Sexy Validation in Edge Rails (Rails 3)

I have just had my sexy validations patch excepted into Rails. Much thanks to José Valim for helping me get this applied.

The reason for the name “sexy validations” is that it gives a much more concise way of defining validation and reusing custom validator classes. Much like what sexy migrations did for defining your database schema.

Simple example of using existing Rails validations, the “sexy” way:

class Film < ActiveRecord::Base
  validates :title, :presence => true, :uniqueness => true, :length => { :maximum => 100 }
  validates :budget, :presence => true, :length => { :within => 1..10000000 }
end

The power of the “validates” method comes though, when using in conjunction with custom validators:

class IntenseFilmTitleValidator < ActiveModel::EachValidator
  def validate_each(record, attribute, value)
    record.errors[attribute] << "must start with 'The'" unless =~ /^The/
  end
end
 
class SpendValidator < ActiveModel::EachValidator
  def validate_each(record, attribute, value)
    spend = case options[:size]
      when :big then 100000000
      when :small then 100000
    end
    record.errors[attribute] << "must not exceed #{spend}" if value > spend
  end
end
 
class Film < ActiveRecord::Base
  validates :title, :presence => true, :intense_film_title => true
  validates :budget, :spend => { :size => :big } # using custom options
end

All validations in Rails, along with other common model functionality have been extracted into ActiveModel, so you can also use validations and Validator classes without ActiveRecord e.g.

class EmailValidator < ActiveModel::EachValidator
  def validate_each(record, attribute, value)
    record.errors[attribute] << (options[:message] || "is not an email") unless
      value =~ /^([^@\s]+)@((?:[-a-z0-9]+\.)+[a-z]{2,})$/i
  end
end
 
class Person
  include ActiveModel::Validations
  attr_accessor :name, :email
 
  validates :name, :presence => true, :length => { :maximum => 100 }
  validates :email, :presence => true, :email => true
end

Have fun!

4 comments ↓

#1 ahe on 02.15.10 at 10:14 pm

Hi,

Thanks for this!
Is it possible to use numericality options with this?

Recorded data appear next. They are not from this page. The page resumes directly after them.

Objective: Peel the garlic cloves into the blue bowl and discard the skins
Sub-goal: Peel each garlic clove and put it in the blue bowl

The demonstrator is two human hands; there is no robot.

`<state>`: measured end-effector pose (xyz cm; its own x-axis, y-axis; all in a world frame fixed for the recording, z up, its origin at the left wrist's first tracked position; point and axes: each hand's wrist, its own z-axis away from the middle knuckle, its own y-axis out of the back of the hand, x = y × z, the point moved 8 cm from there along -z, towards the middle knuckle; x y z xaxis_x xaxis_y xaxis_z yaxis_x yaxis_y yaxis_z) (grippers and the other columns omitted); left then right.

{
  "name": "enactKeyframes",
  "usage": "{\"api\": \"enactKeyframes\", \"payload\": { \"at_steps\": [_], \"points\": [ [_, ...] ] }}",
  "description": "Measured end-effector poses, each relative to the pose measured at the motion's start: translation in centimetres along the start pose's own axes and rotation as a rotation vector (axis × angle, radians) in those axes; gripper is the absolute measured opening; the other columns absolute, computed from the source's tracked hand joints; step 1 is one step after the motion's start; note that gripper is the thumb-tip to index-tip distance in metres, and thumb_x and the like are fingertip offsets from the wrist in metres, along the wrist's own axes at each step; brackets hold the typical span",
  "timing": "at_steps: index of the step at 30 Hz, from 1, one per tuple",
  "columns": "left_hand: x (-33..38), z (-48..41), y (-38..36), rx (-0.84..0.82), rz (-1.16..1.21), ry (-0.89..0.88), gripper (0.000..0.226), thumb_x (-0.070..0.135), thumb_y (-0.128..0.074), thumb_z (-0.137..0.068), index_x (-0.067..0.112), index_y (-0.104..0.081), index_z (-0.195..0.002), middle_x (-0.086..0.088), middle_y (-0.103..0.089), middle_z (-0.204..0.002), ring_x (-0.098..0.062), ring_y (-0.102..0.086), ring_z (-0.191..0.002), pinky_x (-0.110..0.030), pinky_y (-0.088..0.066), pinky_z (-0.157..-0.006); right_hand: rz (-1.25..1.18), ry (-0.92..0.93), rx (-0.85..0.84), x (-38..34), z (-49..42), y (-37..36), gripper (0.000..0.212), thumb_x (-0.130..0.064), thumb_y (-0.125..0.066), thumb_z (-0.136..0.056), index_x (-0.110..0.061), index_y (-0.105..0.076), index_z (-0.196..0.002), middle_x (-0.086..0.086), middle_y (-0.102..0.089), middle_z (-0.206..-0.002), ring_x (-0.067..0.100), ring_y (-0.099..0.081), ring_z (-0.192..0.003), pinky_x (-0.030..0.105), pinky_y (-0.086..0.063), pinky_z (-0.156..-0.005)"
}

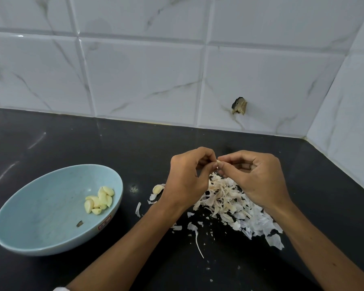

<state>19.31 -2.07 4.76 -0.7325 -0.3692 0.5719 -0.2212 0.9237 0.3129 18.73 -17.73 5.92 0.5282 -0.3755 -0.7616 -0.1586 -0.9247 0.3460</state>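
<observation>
A garlic clove [219, 162] is pinched between the fingertips of my left hand [187, 177] and my right hand [254, 177], held above a pile of papery white skins [233, 204] on the black counter. Most of the clove is hidden by my fingers. The blue bowl [40, 206] sits at the left, tilted, with several peeled cloves [99, 200] gathered near its right wall. One unpeeled clove [157, 189] lies on the counter just left of my left wrist.
The black counter [93, 143] meets a white tiled wall behind and on the right. A hole in a tile [239, 106] shows at the back. Loose skin scraps [195, 234] are scattered between my forearms.
</observation>
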Motion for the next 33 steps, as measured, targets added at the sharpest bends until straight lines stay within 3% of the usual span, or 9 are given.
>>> {"api": "enactKeyframes", "payload": {
  "at_steps": [7, 17, 29, 33],
  "points": [
    [0.1, 0.0, -0.1, -0.011, 0.003, -0.001, 0.010, -0.003, -0.074, -0.088, 0.005, -0.071, -0.092, 0.002, -0.073, -0.080, -0.005, -0.071, -0.079, -0.017, -0.058, -0.068, 0.009, 0.010, 0.021, -0.2, 0.2, 0.0, 0.013, -0.017, -0.083, -0.080, -0.012, -0.080, -0.091, -0.005, -0.077, -0.076, 0.009, -0.075, -0.068, 0.021, -0.060, -0.065],
    [-0.1, 0.1, -0.6, -0.028, -0.048, -0.048, 0.010, -0.005, -0.070, -0.089, 0.004, -0.066, -0.091, -0.001, -0.068, -0.082, -0.015, -0.067, -0.075, -0.036, -0.056, -0.064, 0.004, 0.006, 0.033, -0.1, 0.2, -0.1, 0.009, -0.012, -0.082, -0.081, -0.012, -0.080, -0.089, -0.005, -0.077, -0.076, 0.009, -0.075, -0.067, 0.023, -0.061, -0.064],
    [0.1, 0.1, -1.3, -0.065, -0.004, 0.013, 0.008, 0.001, -0.058, -0.100, 0.007, -0.058, -0.095, -0.003, -0.066, -0.088, -0.016, -0.062, -0.077, -0.034, -0.052, -0.066, -0.037, 0.002, 0.074, -0.2, 0.3, -0.2, 0.012, -0.018, -0.080, -0.082, -0.010, -0.078, -0.089, -0.003, -0.076, -0.071, 0.010, -0.075, -0.064, 0.021, -0.060, -0.061],
    [-0.1, 0.1, -0.8, -0.022, 0.106, 0.100, 0.016, 0.000, -0.055, -0.102, 0.015, -0.053, -0.095, -0.003, -0.070, -0.092, -0.013, -0.068, -0.081, -0.023, -0.057, -0.071, -0.033, 0.010, 0.098, -0.4, 0.2, 0.1, 0.014, -0.022, -0.081, -0.081, -0.011, -0.078, -0.090, -0.005, -0.076, -0.071, 0.009, -0.074, -0.064, 0.020, -0.059, -0.062]
  ]
}}
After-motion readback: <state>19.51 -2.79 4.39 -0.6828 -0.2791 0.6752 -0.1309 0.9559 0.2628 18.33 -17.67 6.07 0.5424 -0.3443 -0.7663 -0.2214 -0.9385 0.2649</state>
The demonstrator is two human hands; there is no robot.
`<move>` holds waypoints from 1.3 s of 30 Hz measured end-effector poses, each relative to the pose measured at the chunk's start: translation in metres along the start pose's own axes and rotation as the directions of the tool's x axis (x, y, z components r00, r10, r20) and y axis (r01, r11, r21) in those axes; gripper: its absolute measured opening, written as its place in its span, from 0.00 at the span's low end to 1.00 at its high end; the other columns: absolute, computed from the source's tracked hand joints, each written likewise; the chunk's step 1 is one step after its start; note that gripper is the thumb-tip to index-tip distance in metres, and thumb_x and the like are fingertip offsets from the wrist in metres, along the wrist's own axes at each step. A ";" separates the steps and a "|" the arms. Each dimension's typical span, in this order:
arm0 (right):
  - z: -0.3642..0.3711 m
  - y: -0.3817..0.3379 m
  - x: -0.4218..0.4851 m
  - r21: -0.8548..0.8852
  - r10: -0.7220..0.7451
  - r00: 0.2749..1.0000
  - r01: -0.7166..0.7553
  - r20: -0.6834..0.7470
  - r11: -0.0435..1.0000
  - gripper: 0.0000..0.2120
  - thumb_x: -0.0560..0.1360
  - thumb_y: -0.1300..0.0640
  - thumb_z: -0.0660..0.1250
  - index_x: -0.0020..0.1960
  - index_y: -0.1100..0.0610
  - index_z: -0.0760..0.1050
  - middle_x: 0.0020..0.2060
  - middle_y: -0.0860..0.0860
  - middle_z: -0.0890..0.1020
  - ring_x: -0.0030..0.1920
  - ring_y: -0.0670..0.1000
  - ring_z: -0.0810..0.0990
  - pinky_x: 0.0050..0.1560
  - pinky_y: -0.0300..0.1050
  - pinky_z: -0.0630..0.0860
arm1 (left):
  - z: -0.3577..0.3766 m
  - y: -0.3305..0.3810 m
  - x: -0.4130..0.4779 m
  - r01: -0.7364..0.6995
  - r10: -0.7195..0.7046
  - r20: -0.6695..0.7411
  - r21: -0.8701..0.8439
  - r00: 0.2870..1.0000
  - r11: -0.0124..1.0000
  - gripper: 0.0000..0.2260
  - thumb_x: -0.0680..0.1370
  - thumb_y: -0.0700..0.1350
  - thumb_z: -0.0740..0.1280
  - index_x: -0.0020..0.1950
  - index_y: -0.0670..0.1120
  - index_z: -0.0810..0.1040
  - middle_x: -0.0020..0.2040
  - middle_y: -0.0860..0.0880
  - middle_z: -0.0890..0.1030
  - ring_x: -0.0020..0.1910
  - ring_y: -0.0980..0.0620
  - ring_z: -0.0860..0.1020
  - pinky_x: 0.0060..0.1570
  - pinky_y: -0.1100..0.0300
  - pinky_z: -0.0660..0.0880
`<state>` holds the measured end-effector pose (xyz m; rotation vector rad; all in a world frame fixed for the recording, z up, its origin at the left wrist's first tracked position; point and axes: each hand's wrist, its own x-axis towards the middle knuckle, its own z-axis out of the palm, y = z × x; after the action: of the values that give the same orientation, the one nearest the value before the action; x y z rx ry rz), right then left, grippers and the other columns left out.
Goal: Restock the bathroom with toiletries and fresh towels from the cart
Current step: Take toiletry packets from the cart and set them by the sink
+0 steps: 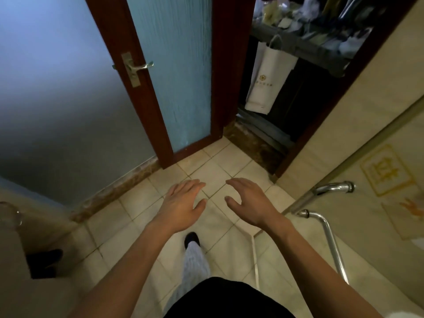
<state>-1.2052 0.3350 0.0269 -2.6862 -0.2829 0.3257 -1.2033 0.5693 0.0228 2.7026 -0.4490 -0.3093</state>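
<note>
Left hand and right hand both empty, fingers relaxed; grey cluttered supply cart ahead, its small packets probably light and crinkly, pinch by edges

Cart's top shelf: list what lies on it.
Blurred small packets and wrapped items crowd the shelf; too blurry to identify. The door frame hides its right end.
</note>
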 end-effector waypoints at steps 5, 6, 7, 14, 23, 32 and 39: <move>-0.004 0.008 0.077 0.026 0.088 0.995 -0.087 -0.042 0.996 0.26 0.82 0.43 0.59 0.78 0.49 0.64 0.76 0.49 0.69 0.75 0.50 0.65 0.77 0.49 0.59 | -0.017 -0.043 0.090 -0.095 0.096 0.029 -0.026 0.995 0.995 0.24 0.83 0.58 0.55 0.78 0.54 0.64 0.78 0.54 0.65 0.77 0.53 0.62 0.77 0.47 0.59; -0.004 0.008 0.094 0.037 0.108 0.993 -0.106 -0.050 0.994 0.26 0.82 0.43 0.59 0.78 0.49 0.64 0.76 0.49 0.69 0.75 0.50 0.65 0.77 0.49 0.59 | -0.019 -0.053 0.108 -0.112 0.113 0.032 -0.013 0.993 0.994 0.24 0.83 0.58 0.55 0.78 0.54 0.64 0.78 0.53 0.65 0.77 0.53 0.62 0.77 0.47 0.58; -0.004 0.008 0.111 0.044 0.129 0.990 -0.126 -0.059 0.991 0.25 0.82 0.43 0.59 0.78 0.49 0.64 0.76 0.48 0.69 0.75 0.50 0.65 0.77 0.49 0.59 | -0.022 -0.063 0.126 -0.133 0.132 0.039 0.014 0.990 0.991 0.24 0.83 0.58 0.56 0.79 0.54 0.64 0.79 0.53 0.65 0.77 0.53 0.62 0.78 0.48 0.57; -0.026 0.008 0.191 0.051 0.215 0.972 -0.211 -0.091 0.976 0.25 0.83 0.44 0.59 0.78 0.49 0.65 0.76 0.49 0.70 0.76 0.50 0.65 0.76 0.48 0.59 | -0.045 -0.097 0.230 -0.261 0.260 0.079 0.004 0.962 0.965 0.25 0.82 0.59 0.54 0.77 0.53 0.66 0.77 0.52 0.67 0.76 0.52 0.63 0.77 0.47 0.57; -0.060 0.052 0.261 0.091 0.313 0.937 -0.302 -0.157 0.949 0.24 0.82 0.45 0.62 0.77 0.49 0.66 0.74 0.48 0.72 0.75 0.50 0.67 0.76 0.49 0.63 | -0.055 -0.095 0.346 -0.325 0.322 0.113 0.011 0.940 0.946 0.25 0.83 0.58 0.54 0.79 0.54 0.61 0.79 0.54 0.63 0.79 0.53 0.58 0.79 0.49 0.53; -0.093 0.151 0.358 0.181 0.396 0.908 -0.370 -0.137 0.911 0.24 0.82 0.43 0.59 0.76 0.49 0.67 0.74 0.48 0.71 0.74 0.51 0.68 0.76 0.53 0.65 | -0.065 -0.073 0.473 -0.320 0.315 0.115 0.025 0.942 0.947 0.28 0.79 0.62 0.48 0.78 0.55 0.63 0.78 0.55 0.64 0.77 0.55 0.61 0.78 0.50 0.56; -0.134 0.217 0.427 0.202 0.389 0.915 -0.363 -0.107 0.910 0.24 0.82 0.42 0.59 0.76 0.48 0.67 0.73 0.47 0.72 0.74 0.49 0.68 0.76 0.52 0.65 | -0.076 -0.053 0.563 -0.309 0.299 0.135 0.058 0.945 0.949 0.27 0.81 0.60 0.51 0.78 0.53 0.64 0.78 0.52 0.66 0.77 0.53 0.61 0.75 0.56 0.51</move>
<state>-0.7310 0.1957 -0.0258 -2.5555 0.3039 0.2510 -0.6478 0.4444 -0.0145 2.6431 -0.9221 -0.3802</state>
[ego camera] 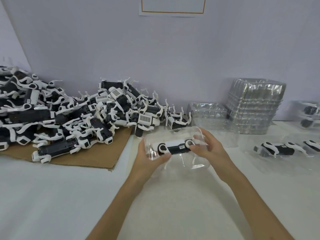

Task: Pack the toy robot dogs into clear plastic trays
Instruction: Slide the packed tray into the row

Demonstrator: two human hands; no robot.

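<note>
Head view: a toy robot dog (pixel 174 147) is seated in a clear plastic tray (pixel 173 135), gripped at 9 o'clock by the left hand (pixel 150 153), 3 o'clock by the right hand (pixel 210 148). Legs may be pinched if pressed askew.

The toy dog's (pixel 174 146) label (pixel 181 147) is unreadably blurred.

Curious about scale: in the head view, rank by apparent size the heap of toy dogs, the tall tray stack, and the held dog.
1. Heap of toy dogs.
2. Tall tray stack.
3. Held dog, inside a clear tray: smallest, though nearest the camera.
</note>
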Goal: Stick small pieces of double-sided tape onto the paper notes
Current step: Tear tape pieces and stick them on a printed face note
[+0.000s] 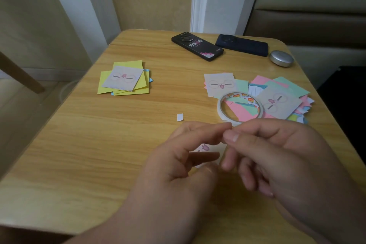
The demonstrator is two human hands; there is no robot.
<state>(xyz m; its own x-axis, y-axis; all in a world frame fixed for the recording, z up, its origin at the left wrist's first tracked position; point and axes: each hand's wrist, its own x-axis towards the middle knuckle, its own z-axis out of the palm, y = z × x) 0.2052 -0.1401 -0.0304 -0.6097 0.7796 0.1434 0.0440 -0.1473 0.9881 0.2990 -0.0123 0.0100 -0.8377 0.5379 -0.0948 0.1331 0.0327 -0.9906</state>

For example, the following line doesn’t work :

validates :price, :numericality => true, :greater_than => 100

#2 Jamie on 02.15.10 at 11:25 pm

@ahe you could do the following:

validates :price, :numericality => true, :length => { :minimum => 100 }

or, if you wanted a range

validates :price, :numericality => true, :length => [100..1000]

#3 Josef Schmitz on 02.19.10 at 10:15 am

When using Validation in non ActiveRecords, when is Validation triggered?

#4 Jamie on 02.22.10 at 4:12 pm

@Josef Validation is triggered when calling the “valid?” method on an instance. The “errors” method will then return any errors.